INSTRUCTIONS TO FOLLOW: Start at the line below containing "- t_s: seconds" and stop at the line containing "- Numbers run". Repeat every line of that stretch exactly, and nothing outside it.

(Entries taken from a collection)
··········

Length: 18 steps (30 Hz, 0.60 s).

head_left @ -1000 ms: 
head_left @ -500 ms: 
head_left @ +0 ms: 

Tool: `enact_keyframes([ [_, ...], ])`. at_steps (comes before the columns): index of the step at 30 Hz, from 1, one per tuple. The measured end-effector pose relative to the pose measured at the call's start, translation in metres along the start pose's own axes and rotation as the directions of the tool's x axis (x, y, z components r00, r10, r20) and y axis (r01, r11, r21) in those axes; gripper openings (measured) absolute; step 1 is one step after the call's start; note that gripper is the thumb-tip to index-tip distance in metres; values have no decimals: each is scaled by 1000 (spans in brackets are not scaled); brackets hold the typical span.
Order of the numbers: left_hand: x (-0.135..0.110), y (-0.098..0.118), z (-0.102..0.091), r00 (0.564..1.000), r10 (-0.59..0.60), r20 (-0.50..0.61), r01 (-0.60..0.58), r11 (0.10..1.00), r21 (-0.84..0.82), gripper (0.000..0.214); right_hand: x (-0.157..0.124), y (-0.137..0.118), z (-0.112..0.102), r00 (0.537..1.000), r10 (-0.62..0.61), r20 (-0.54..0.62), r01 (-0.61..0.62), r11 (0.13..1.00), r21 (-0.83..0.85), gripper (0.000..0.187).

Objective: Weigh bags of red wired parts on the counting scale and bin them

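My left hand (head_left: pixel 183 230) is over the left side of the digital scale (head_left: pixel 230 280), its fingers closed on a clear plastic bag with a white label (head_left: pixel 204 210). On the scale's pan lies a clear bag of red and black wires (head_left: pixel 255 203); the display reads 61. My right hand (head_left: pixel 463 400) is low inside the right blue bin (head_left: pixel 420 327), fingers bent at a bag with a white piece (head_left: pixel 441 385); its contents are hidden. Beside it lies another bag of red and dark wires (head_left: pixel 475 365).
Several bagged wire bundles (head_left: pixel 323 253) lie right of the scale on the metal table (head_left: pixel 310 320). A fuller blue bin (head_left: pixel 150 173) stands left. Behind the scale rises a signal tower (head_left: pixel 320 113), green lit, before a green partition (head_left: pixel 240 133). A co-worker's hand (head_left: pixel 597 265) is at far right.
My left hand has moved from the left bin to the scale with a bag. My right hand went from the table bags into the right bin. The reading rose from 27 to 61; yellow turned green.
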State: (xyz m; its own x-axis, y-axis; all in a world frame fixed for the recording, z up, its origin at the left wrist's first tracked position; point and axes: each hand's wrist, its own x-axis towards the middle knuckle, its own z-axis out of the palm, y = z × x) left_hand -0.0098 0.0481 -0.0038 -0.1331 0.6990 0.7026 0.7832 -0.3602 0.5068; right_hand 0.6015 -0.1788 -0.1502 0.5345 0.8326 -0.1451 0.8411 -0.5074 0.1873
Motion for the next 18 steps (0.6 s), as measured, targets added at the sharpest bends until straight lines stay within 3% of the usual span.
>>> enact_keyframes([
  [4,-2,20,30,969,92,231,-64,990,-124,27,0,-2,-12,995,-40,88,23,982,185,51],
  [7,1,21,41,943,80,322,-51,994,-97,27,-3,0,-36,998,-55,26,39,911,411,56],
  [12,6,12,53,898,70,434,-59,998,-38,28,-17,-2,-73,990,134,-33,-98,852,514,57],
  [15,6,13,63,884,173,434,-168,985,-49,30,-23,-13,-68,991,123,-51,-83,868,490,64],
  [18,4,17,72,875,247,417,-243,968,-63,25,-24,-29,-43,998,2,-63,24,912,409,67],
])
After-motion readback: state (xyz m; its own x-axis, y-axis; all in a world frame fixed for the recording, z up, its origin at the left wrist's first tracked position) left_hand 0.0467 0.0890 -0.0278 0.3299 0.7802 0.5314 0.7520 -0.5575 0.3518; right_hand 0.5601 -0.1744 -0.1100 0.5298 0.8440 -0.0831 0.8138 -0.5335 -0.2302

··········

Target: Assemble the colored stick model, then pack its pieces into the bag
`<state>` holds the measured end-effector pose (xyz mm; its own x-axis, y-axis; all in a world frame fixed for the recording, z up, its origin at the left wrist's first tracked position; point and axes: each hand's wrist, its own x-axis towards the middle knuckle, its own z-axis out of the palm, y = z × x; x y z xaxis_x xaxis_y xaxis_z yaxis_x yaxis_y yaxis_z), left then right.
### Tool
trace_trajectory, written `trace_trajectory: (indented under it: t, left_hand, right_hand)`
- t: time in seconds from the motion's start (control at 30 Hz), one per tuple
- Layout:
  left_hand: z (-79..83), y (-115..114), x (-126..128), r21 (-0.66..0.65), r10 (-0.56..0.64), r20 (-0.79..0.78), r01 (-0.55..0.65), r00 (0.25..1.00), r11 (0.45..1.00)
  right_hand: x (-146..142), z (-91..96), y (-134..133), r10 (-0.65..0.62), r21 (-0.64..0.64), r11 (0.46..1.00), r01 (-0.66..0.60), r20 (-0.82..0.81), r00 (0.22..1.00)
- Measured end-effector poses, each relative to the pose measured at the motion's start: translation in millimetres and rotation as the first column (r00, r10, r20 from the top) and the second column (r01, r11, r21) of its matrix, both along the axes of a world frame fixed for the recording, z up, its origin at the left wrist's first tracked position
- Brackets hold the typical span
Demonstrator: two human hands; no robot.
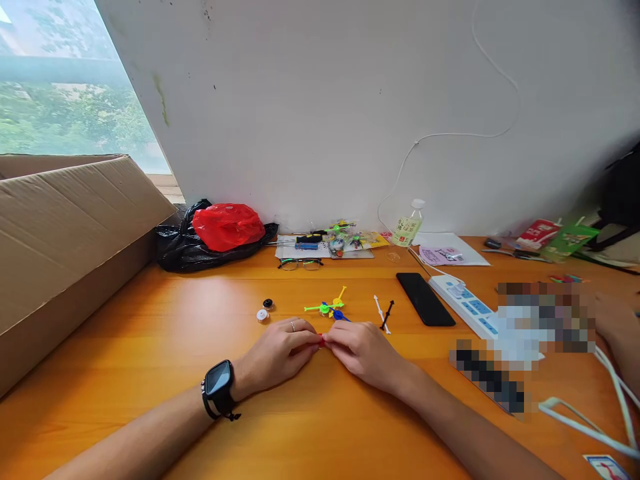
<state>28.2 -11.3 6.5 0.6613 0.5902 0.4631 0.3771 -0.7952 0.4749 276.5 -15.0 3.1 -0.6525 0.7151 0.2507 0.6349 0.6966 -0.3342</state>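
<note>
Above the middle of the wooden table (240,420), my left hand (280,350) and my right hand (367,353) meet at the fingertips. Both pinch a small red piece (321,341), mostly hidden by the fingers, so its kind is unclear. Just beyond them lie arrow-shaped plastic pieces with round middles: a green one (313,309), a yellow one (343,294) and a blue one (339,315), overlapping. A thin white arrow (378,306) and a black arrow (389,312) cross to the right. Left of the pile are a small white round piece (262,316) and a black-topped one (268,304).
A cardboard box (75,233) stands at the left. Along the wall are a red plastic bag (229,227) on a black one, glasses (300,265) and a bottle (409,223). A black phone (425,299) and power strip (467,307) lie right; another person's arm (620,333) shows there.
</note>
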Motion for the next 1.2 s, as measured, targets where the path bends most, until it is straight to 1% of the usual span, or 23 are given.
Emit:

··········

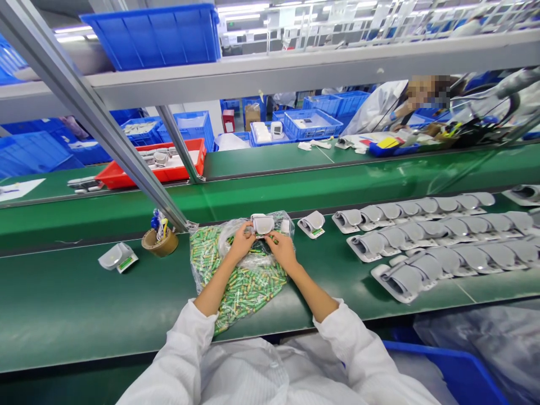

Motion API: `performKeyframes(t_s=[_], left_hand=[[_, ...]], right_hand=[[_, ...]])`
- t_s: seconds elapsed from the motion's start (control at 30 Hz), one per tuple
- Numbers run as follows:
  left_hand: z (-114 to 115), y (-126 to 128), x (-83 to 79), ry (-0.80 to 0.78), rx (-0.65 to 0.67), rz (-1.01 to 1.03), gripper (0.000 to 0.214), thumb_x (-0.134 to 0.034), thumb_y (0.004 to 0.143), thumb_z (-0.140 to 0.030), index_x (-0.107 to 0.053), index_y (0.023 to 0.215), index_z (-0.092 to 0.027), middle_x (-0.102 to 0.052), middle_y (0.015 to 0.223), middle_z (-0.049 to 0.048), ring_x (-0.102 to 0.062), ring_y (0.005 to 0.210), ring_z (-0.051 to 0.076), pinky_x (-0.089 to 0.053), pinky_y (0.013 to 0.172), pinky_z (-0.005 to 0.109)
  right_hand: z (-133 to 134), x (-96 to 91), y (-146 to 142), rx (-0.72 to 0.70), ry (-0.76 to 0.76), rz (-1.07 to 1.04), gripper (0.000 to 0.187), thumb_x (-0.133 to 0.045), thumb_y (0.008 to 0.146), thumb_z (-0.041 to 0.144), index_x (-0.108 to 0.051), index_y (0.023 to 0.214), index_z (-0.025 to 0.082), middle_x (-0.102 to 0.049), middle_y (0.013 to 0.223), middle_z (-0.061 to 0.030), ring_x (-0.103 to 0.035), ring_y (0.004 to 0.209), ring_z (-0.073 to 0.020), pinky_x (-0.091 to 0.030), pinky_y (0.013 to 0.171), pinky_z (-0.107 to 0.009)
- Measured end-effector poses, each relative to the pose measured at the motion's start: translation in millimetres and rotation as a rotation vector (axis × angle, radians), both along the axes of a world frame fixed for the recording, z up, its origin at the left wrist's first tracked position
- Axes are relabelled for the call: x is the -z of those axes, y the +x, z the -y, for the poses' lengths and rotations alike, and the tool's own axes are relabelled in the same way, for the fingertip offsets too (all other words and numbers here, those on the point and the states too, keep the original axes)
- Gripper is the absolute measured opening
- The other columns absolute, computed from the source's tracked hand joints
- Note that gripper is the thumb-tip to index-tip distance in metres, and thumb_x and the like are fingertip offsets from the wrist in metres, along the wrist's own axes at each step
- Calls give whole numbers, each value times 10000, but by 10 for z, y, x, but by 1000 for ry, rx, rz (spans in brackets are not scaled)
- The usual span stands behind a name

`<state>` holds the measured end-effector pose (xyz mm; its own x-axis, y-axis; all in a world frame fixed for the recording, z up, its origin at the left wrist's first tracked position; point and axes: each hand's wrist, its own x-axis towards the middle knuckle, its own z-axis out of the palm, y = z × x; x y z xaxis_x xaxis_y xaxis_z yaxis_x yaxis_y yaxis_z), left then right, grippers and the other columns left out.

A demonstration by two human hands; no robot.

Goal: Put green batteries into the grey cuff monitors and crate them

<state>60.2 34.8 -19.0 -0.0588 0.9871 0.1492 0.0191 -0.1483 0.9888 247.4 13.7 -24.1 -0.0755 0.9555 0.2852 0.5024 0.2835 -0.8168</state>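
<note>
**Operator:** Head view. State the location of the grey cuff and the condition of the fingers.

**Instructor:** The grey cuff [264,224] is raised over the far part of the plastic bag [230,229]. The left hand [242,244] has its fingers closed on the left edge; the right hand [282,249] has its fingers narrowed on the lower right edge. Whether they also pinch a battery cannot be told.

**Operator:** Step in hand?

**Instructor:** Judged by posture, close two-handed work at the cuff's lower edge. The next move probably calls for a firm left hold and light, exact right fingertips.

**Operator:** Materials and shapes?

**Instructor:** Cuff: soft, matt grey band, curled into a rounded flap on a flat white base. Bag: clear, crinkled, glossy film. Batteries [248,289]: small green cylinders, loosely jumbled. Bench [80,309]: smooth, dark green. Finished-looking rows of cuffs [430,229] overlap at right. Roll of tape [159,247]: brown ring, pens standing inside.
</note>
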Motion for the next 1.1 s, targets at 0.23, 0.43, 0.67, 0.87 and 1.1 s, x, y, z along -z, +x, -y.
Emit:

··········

ANSWER TO THE PROBLEM:
- t_s: seconds elapsed from the motion's start (control at 30 Hz), one per tuple
- Numbers run as follows:

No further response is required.